Sunday, November 26, 2017

Why Koch Industries Will Not Control TIME Magazine



Recently it was rumored that Koch Industries would provide $500 million to Meredith Corporation in a pursuit to take over TIME Magazine. The Meredith Corporation is a media conglomerate that owns various magazines (Shape Magazine, Better Home and Gardens, and even Fit Pregnancy). The Meredith Corporation also owns 17 T.V. stations as well. It has been rumored that Meredith Corporation secured $600 million from a private equity subsidiary of Koch Industries. My guess would be this would originate from the folks at the Koch Equity Development division. According to an article from Chris Leonard the Koch Equity Development group "reports directly to Charles and other senior executives and which operates like a high level think tank, evaluating potential deals, sometimes on a 10 to 15 year horizon".

Historical investments of Koch Equity Development can be seen here. Koch according to a Wall Street Journal article is also in the business of financing small leverage buyouts. Koch even divides out what types of deals they will perform. The company divides acquisitions into four categories. The first is a tuck-in acquisition which allows Koch to purchase a company that will complement an existing Koch company product/platform. The next type of acquisition is the new platform acquisition which targets companies with EBITDA (earnings before income taxes, depreciation, and amortization) of $250 million. Next would be a partnered acquisition where Koch provides equity with other partners (up to a 50% ownership with joint control). The last type of acquisition that Koch will provide is structured investments. In this type of acquisition Koch will will invest $100 million for a minority position (Koch did this with American Greetings back in 2013). American Greetings is the second largest greeting card company in the United States (Hallmark is number one). The company wanted to transition from a publicly traded company to a privately traded company. The deal was funded from contributions of stock from the Weiss family (owners of American Greetings Stock), cash from $240 million of non-voting preferred stock from Koch AG Investment LLC (subsidiary of Koch) along with $600 million of debt financing.
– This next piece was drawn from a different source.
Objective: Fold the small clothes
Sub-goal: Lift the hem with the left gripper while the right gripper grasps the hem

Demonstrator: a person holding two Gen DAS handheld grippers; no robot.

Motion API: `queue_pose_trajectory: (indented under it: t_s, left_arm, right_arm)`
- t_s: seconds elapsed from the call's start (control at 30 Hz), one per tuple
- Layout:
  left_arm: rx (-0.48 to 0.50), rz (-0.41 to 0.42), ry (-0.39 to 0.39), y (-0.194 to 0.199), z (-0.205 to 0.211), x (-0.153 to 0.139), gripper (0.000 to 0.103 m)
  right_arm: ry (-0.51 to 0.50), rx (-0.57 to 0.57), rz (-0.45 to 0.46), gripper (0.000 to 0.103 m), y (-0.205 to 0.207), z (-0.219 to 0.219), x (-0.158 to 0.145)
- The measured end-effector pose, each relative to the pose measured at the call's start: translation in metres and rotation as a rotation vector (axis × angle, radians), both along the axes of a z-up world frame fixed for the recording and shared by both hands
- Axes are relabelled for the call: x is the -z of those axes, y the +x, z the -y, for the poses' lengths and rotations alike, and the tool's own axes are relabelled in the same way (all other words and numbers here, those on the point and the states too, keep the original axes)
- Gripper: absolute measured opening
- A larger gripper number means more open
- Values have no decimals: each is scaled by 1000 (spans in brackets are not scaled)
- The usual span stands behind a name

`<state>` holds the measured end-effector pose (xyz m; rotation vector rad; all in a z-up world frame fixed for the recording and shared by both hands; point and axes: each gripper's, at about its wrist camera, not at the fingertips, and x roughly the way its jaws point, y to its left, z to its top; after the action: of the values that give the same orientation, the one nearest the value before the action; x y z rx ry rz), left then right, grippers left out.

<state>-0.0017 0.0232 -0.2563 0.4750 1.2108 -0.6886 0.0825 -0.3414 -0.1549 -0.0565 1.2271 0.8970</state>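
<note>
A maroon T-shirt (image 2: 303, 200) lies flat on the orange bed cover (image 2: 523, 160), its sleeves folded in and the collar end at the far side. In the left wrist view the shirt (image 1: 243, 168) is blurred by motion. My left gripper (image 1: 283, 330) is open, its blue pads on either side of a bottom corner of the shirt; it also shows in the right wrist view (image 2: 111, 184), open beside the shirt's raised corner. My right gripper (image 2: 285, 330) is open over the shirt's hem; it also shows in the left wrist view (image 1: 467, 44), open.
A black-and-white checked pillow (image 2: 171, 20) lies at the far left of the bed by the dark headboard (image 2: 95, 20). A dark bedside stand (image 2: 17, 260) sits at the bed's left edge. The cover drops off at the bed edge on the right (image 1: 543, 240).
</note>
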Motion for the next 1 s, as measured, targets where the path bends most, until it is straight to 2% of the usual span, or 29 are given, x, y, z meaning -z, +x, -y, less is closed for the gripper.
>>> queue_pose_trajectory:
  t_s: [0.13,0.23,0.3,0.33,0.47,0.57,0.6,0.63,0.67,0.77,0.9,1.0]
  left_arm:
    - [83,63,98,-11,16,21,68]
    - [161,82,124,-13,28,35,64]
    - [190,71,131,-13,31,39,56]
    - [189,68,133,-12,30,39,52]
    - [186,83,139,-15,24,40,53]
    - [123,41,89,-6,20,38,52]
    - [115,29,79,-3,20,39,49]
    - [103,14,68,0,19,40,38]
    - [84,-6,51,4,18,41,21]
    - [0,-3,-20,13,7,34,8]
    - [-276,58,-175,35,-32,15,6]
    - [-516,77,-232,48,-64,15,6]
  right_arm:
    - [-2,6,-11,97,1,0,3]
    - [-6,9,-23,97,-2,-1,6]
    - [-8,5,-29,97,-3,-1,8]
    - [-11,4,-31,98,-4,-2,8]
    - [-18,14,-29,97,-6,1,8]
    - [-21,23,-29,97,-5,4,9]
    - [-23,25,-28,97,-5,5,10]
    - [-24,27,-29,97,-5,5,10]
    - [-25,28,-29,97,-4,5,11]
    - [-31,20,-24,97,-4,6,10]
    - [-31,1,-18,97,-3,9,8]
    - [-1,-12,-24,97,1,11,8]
Of course the media has had outcries for Koch Industries from Vanity Fair, the LA Times, The New York Times, and The Nation. What people worry about is that Koch Industries will turn Time Magazine into vehicle for "the Koch brothers" to share their vision of limited government and free markets. People forget that Koch Industries back in 2013 made a run for the Chicago Tribune but then lost interest. What is interesting is that Charles and David Koch appeared in the Time 100 multiple years (2011, 2014, 2015). Vanity Fair points out when Time had a gala David Koch would be dancing and having a good time (the gala was filled with mostly people of different political viewpoints).

Personally I don't believe Koch Industries will take an active role in TIME magazine. To me the $500 million of financing is Koch lending Meredith monies to purchase Time magazine but Koch most likely wouldn't want to get involved with the day to day management. Also given too that Koch has no experience in this area I view the deal has a way to provide financing for a deal while earning a rate of return for Koch.